En janvier, la demande sur le marché intérieur est toujours faible. Le marché est plus animé vers l’export, notamment maritime, principalement concentré sur la Gala. En revanche la Golden se vend difficilement, privée du marché algérien. Fin janvier, les stocks sont alors supérieurs de près de 20 % à l’an passé à même époque. En février, les cours déjà peu élevés se replient pour favoriser le déstockage et en mars le commerce repart très modérément.

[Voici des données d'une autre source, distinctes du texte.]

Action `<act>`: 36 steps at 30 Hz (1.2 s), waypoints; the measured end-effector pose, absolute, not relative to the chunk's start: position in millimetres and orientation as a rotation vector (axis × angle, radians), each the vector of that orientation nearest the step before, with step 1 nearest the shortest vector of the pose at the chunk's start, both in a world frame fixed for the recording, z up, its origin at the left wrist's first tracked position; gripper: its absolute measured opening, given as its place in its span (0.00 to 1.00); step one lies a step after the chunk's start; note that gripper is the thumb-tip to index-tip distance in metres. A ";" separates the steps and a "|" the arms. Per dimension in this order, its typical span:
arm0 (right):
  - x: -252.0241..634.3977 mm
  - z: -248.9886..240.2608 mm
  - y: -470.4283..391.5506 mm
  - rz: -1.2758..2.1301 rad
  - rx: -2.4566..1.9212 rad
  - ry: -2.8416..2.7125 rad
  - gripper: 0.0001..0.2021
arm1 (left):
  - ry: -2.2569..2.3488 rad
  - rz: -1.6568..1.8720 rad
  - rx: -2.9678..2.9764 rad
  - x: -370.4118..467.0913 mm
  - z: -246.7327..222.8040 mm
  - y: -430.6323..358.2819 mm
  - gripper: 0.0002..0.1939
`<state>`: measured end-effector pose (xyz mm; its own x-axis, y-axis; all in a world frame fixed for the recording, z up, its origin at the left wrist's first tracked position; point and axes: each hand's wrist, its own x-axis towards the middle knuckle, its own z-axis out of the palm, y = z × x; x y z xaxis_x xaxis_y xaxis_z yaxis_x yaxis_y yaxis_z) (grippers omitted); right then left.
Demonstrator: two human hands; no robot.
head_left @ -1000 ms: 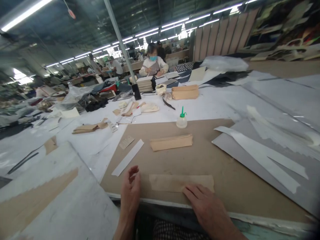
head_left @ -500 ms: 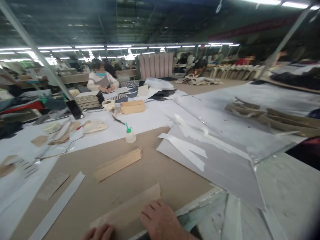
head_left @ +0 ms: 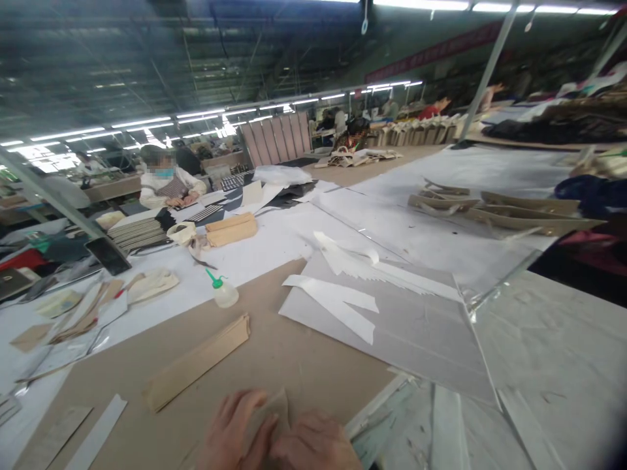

Fin mars, le stock de pommes est supérieur de 8 % à l’an passé.
La production régionale est globalement stable par rapport à 2015, mais variable selon les variétés. Les volumes vers l’industrie semblent en hausse cette année. En Golden la charge en fruits des vergers est faible par rapport à 2015, mais compensée par le calibre des fruits. En Granny Smith, la production régionale est estimée en recul de 20 % en raison de la faible charge en fruits et de petits calibres. En Gala, les calibres sont hétérogènes mais la production régionale est estimée en hausse de 14 %.
Des tendances déjà observées l’an passé se poursuivent : renouvellement variétal en faveur des variétés bicolores (et recul des Golden et Granny Smith) ; développement des filets de protection ; conversion en agriculture biologique.


Golden 1704
Granny 1704

Poire : Des cours élevés en raison d’un déficit de volumes

(mise à jour au 1er décembre 2016)

La campagne démarre fin juillet, avec une dizaine de jours de retard en raison des aléas météorologiques : douceur de l’hiver et fraîcheur du printemps. Le gel d’avril et les épisodes de vent au cours du printemps et de l’été limitent également la charge en fruits des arbres, notamment en Guyot. Les intempéries sont de plus responsables de dégâts préjudiciables à la conservation et à la commercialisation des fruits. En raison du déficit de volumes, estimé à -16 % toutes variétés confondues, les cours demeurent élevés dans cette campagne.
Sur l’ensemble de sa période de commercialisation, la demande est active en Guyot mais les volumes insuffisants (estimés en baisse de 26 % par rapport à 2015). Le prix moyen en Guyot est supérieur de l’ordre de 25 % au prix moyen quinquennal.
Mi-août, la demande s’oriente progressivement sur la William’s. Les cours fermes et quasi stables sont également supérieurs à ceux de 2015 et à la moyenne quinquennale. Le prix moyen 2016 en William’s est de l’ordre de 16 % supérieur à celui de la moyenne quinquennale. Les températures estivales de l’été se prolongent en septembre et les fruits à noyaux concurrencent ensuite fortement ceux à pépins, ralentissant l’écoulement.
Fin décembre, les stocks de poires sont en baisse de 6 % par rapport à l’an passé à pareille époque.
La surface régionale est estimée en baisse de 2 %, les arrachages n’étant pas compensés. Par ailleurs, la conversion en agriculture biologique est en hausse dans la filière et les volumes à destination de l’industrie ont augmenté cette année. Au niveau sanitaire, des cas de tavelure, de feu bactérien, de tordeuses orientales et des attaques de psylle ont été observés.